AVAILABLE DATA:

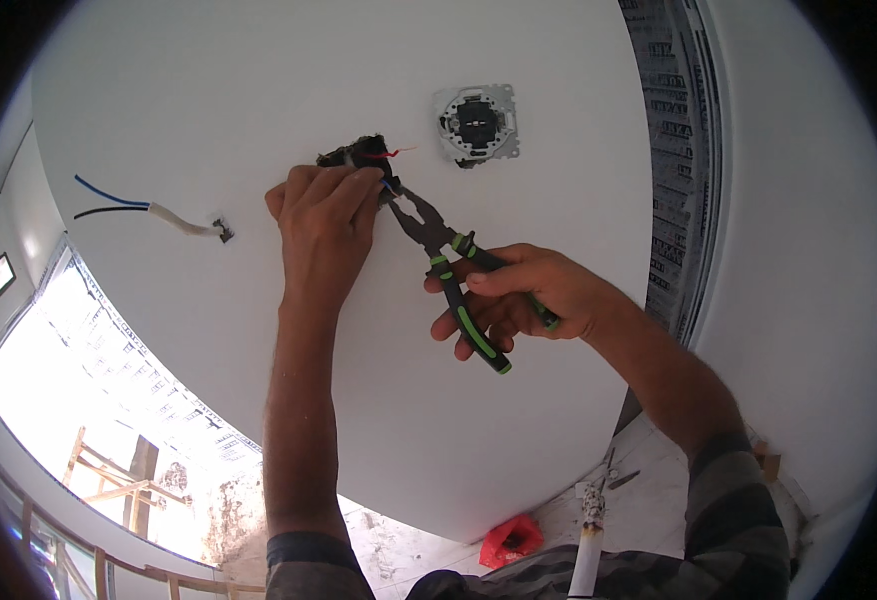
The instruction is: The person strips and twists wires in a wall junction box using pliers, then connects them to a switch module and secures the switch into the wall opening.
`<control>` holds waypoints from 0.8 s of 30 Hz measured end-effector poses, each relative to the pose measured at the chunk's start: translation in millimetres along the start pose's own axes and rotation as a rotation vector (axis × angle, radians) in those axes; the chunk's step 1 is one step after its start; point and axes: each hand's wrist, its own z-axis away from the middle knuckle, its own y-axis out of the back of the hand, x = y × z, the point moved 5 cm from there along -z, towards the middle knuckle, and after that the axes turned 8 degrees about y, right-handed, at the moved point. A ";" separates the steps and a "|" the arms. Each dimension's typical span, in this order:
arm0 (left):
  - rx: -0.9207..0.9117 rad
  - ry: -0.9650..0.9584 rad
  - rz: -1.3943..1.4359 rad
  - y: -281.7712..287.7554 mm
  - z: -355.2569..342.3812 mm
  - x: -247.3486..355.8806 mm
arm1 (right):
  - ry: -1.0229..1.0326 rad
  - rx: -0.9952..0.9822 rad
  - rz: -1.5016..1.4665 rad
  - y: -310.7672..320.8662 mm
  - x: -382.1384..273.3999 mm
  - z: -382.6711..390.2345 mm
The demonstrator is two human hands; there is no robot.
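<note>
My left hand (324, 215) is pressed to the white wall at the lower edge of a rough black opening (367, 150). Its fingers are pinched around a wire (389, 185) with a bit of blue showing beside the fingertips; the rest of the wire is hidden. A thin red wire (389, 154) sticks out of the opening to the right. In my right hand (534, 290) are combination pliers (429, 228) with black and green handles. The handles are spread and the jaws stand apart, their tips beside the blue wire.
Up and right, a socket insert (478, 124) with a metal frame is mounted in the wall. At left a white cable (184, 222) pokes out with blue and black cores. Below lie a red bag (511, 540) and a cigarette (589, 545) with long ash.
</note>
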 end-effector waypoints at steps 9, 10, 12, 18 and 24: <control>-0.086 0.035 -0.053 -0.2 -0.4 2.0 | 0.148 -0.125 -0.312 -0.3 36.0 -16.9; -0.084 0.037 -0.049 -0.2 0.0 2.7 | 0.153 -0.137 -0.330 -0.9 38.1 -18.5; -0.076 0.032 -0.056 -0.3 -0.8 4.0 | 0.163 -0.160 -0.367 -2.4 41.4 -21.6; -0.055 0.011 -0.066 -0.1 -1.9 7.9 | 0.210 -0.213 -0.447 -2.4 48.8 -27.0; -0.047 -0.027 -0.079 -3.6 -0.4 5.1 | 0.221 -0.263 -0.628 -12.7 54.1 -30.5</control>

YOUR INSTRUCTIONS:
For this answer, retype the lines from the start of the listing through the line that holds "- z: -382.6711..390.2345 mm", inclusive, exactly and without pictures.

RESPONSE TO THIS EXERCISE:
The instruction is: The person strips and twists wires in a wall junction box using pliers, then connects them to a switch module and secures the switch into the wall opening.
`<control>` holds waypoints from 0.8 s of 30 Hz measured end-effector poses, each relative to the pose measured at the chunk's start: translation in millimetres along the start pose's own axes and rotation as a rotation vector (axis × angle, radians) in those axes; the chunk's step 1 is one step after its start; point and axes: each hand's wrist, its own z-axis away from the middle knuckle, its own y-axis out of the back of the hand, x = y × z, the point moved 5 cm from there along -z, towards the middle knuckle, and after that the axes turned 8 degrees about y, right-handed, at the moved point. A ";" separates the steps and a "|" the arms. Each dimension's typical span, in this order:
arm0 (left):
  - rx: -0.9207..0.9117 rad
  - ry: -0.9650..0.9584 rad
  - rz: -1.3943..1.4359 rad
  - y: -281.7712..287.7554 mm
  - z: -355.2569..342.3812 mm
  - x: -247.3486..355.8806 mm
arm1 (right):
  - ry: -1.0229..1.0326 rad
  - rx: -0.9952..0.9822 rad
  - rz: -1.5016..1.4665 rad
  - y: -310.7672..320.8662 mm
  - x: -382.1384..273.3999 mm
  - z: -382.6711..390.2345 mm

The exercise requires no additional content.